Triple peptide vaccination as consolidation treatment in women affected by ovarian and breast cancer: Clinical and immunological data of a phase I/II clinical trial
Vaccination with priming and expansion of tumour reacting T cells is an important therapeutic option to be used in combination with novel checkpoint inhibitors to increase the specificity of the T cell infiltrate and the efficacy of the treatment. In this phase I/II study, 14 high-risk disease-free ovarian (OC) and breast cancer (BC) patients after completion of standard therapies were vaccinated with MUC1, ErbB2 and carcinoembryonic antigen (CEA) HLA-A2+-restricted peptides and Montanide. Patients were subjected to 6 doses of vaccine every two weeks and a recall dose after 3 months. ECOG grade 2 toxicity was observed at the injection site. Eight out of 14 patients showed specific CD8+ T cells to at least one antigen. None of 4 patients vaccinated for compassionate use showed a CD8 activation. An OC patient who suffered from a lymph nodal recurrence, showed specific anti-ErbB2 CD8+ T cells in the bulky aortic lymph nodes suggesting homing of the activated T cells. Results confirm that peptide vaccination strategy is feasible, safe and well tolerated. In particular OC patients appear to show a higher response rate compared to BC patients.
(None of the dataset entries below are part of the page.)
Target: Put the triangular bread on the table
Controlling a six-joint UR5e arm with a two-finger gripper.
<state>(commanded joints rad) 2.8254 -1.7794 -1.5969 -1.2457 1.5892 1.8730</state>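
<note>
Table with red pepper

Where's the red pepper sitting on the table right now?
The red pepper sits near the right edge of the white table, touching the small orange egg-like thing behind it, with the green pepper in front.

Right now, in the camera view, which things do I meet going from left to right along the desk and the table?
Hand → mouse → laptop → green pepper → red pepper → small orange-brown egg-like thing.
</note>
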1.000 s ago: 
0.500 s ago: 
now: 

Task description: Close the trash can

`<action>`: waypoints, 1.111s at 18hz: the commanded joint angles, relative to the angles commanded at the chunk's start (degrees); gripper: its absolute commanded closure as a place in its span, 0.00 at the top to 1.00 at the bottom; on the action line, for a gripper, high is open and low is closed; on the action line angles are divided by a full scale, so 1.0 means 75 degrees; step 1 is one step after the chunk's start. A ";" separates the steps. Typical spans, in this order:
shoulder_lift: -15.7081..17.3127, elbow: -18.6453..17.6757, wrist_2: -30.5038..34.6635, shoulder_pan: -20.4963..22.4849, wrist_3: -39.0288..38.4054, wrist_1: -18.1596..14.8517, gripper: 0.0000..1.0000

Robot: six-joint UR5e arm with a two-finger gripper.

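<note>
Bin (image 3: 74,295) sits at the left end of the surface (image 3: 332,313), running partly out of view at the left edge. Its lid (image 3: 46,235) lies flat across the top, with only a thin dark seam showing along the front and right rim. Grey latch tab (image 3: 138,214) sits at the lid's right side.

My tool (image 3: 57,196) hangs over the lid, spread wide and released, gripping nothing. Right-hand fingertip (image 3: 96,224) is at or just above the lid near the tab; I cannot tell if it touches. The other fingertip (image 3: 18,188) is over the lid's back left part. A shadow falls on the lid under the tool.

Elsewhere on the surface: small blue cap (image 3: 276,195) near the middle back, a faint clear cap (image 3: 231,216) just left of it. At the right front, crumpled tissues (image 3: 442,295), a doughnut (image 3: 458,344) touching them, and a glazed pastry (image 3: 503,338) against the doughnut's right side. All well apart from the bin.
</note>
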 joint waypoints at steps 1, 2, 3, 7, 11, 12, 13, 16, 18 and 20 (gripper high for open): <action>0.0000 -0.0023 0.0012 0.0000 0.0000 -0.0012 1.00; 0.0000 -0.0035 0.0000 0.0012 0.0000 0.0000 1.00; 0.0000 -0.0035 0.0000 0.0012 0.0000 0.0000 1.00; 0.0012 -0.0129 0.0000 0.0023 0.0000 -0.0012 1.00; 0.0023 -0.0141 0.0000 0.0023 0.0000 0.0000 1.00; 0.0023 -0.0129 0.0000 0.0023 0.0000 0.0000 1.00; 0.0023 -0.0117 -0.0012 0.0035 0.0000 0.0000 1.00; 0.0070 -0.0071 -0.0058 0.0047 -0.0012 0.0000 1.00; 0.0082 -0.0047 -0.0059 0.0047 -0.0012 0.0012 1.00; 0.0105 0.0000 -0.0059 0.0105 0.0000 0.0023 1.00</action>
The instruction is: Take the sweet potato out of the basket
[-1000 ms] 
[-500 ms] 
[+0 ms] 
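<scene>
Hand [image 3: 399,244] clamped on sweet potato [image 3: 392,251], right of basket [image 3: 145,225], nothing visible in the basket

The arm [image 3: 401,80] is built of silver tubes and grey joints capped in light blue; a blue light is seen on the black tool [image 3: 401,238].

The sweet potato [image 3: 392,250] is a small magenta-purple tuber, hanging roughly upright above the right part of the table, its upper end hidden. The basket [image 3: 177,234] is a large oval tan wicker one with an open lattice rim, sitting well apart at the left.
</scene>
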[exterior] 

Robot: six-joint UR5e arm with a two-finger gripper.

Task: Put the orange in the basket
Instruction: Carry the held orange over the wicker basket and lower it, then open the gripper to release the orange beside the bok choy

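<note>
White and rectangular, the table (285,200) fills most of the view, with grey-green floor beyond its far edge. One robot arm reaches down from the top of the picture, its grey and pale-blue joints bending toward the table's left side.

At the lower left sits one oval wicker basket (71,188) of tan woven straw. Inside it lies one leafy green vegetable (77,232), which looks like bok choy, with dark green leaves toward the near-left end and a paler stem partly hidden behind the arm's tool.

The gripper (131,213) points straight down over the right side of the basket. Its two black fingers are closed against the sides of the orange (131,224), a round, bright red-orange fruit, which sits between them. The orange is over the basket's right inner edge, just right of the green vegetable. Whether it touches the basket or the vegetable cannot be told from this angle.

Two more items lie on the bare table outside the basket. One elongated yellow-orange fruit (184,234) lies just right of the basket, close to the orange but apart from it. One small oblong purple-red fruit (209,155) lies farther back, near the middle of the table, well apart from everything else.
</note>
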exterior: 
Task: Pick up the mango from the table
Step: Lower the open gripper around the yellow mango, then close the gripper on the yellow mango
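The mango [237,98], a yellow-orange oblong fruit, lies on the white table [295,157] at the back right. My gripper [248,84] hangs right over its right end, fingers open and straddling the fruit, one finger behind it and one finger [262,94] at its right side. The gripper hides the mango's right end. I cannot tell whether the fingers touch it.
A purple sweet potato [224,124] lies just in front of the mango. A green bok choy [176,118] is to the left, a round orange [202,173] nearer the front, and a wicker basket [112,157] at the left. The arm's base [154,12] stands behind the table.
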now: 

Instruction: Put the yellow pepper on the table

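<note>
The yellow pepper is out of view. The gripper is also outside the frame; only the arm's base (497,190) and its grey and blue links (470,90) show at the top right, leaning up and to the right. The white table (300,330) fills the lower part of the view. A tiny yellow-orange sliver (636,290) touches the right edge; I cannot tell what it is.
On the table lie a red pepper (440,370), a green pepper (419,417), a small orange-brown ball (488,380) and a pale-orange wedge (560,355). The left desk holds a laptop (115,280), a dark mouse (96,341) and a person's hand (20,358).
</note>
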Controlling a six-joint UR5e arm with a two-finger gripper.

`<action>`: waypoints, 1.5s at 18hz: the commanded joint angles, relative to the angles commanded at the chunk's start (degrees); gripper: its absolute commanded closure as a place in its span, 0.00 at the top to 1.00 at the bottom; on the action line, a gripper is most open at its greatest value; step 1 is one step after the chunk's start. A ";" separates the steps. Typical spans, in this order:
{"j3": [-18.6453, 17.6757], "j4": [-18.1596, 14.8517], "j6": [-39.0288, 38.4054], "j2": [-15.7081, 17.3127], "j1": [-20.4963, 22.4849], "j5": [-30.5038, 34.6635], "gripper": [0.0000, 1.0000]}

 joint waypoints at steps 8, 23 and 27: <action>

Vaccination generates a long-lasting immune response, which is strongly enhanced by recall administrations. The clinical outcome of patients enrolled in the trial appears favourable, having registered no deceased patients with a minimum follow-up of 8 years. These promising data, in line with the results of similar studies, the high compliance of patients observed and the favourable toxicity profile, support future trials of peptide vaccination in clinically disease-free patients who have completed standard treatments.